Linearization of Nonlinear Maps

The foregoing sections dealt with, among other things, the theory of linear maps between finite dimensional inner product spaces. A basic introduction to the treatment of nonlinear maps is now presented. Only certain essential ideas that are needed for the later development of tensor analysis are presented here.

Linear approximation of real valued functions of a real variable

To begin with, consider the case of a nonlinear function of the form $f:\mathbb{R} \to\mathbb{R}$ . It assumed that $f$ is differentiable, and that its derivative is continuous.

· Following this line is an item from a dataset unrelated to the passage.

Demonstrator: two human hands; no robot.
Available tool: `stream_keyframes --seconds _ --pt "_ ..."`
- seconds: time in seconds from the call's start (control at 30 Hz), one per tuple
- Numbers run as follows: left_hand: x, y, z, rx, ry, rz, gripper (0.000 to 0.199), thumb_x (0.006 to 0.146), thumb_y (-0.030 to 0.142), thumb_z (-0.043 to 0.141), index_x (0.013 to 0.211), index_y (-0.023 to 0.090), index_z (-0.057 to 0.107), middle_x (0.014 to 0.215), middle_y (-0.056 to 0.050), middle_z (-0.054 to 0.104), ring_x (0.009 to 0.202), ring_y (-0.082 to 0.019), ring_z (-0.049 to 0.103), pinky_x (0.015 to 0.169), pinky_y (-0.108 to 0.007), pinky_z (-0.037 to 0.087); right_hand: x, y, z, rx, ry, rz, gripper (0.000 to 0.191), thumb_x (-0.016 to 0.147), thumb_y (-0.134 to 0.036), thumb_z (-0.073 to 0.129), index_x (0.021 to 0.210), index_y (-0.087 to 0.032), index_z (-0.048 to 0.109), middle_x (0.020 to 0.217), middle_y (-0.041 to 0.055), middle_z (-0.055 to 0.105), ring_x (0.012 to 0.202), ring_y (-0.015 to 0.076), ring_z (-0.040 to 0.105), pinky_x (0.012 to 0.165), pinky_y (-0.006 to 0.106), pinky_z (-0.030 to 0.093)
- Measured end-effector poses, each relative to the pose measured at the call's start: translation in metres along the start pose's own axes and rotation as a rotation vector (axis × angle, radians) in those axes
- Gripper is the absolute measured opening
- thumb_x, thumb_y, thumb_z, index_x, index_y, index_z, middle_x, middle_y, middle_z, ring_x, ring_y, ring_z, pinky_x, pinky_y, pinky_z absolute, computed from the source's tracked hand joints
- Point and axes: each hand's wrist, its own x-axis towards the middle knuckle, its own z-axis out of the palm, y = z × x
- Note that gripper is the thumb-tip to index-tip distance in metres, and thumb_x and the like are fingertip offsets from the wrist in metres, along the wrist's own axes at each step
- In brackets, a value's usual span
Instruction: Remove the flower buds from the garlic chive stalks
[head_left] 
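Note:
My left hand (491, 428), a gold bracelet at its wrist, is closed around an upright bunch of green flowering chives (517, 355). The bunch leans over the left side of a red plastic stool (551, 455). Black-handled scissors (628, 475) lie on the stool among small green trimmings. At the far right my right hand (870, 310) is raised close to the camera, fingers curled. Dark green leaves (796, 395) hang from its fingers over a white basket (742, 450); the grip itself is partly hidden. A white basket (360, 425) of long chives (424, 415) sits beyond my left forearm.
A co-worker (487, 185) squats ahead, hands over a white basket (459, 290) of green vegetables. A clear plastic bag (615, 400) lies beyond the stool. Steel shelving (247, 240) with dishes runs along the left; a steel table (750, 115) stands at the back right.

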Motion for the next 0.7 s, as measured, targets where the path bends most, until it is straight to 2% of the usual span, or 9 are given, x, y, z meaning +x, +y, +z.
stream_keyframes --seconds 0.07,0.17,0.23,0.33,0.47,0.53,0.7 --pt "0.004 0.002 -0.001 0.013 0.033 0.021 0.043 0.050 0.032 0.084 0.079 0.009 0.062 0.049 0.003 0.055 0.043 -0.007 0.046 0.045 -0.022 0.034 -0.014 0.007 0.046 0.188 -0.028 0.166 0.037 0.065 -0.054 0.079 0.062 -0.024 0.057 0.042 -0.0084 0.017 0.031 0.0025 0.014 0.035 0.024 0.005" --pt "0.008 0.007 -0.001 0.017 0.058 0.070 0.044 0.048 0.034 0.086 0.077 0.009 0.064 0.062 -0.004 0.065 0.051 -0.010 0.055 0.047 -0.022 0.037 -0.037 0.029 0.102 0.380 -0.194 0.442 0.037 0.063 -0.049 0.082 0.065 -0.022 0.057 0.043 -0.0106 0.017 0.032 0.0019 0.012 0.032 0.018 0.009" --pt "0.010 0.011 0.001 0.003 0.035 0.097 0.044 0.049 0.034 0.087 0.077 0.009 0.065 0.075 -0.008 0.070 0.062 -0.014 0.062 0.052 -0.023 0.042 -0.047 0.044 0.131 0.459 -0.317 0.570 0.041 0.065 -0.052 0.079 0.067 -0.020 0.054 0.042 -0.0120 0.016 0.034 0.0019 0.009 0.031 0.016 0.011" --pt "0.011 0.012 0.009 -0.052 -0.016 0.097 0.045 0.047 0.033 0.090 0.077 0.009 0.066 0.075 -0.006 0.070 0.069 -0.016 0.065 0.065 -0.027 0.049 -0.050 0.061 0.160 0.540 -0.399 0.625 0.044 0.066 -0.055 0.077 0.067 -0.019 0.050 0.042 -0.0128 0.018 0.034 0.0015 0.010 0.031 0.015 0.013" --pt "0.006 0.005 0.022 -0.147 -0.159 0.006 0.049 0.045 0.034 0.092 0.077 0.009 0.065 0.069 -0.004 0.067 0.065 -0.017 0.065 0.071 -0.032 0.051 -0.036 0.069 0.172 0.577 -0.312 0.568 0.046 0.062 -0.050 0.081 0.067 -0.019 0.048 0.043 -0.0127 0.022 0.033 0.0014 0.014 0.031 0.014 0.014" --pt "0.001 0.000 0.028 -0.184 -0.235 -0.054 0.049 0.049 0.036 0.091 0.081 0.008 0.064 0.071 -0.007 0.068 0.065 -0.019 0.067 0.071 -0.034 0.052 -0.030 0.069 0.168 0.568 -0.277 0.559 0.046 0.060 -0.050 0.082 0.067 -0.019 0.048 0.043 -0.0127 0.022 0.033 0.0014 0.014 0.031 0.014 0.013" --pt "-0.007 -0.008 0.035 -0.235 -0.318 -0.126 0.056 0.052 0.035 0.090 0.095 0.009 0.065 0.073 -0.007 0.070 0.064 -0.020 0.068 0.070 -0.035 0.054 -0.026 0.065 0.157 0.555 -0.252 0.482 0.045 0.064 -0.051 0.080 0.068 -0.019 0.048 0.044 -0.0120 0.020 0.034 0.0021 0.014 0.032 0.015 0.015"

The standard approach to study such nonlinear functions is by locally linearizing them. To understand what this means, consider the tangent $L_{x_0}:\mathbb{R}\to\mathbb{R}$ to $f$ at $x_0 \in \mathbb{R}$ . The equation for the tangent is given by $L_{x_0}(x) = f(x_0) + f'(x_0)(x - x_0).$ Note that the function $L_{x_0}$ is not linear on account of the constant term $f(x_0)$ . Functions of this form that are linear except for an additive constant are said to be affine. The affine function $L_{x_0}$ is said to locally linearize the nonlinear function $f$ . In what follows, this notion is generalized to the case of nonlinear maps between finite dimensional inner product spaces.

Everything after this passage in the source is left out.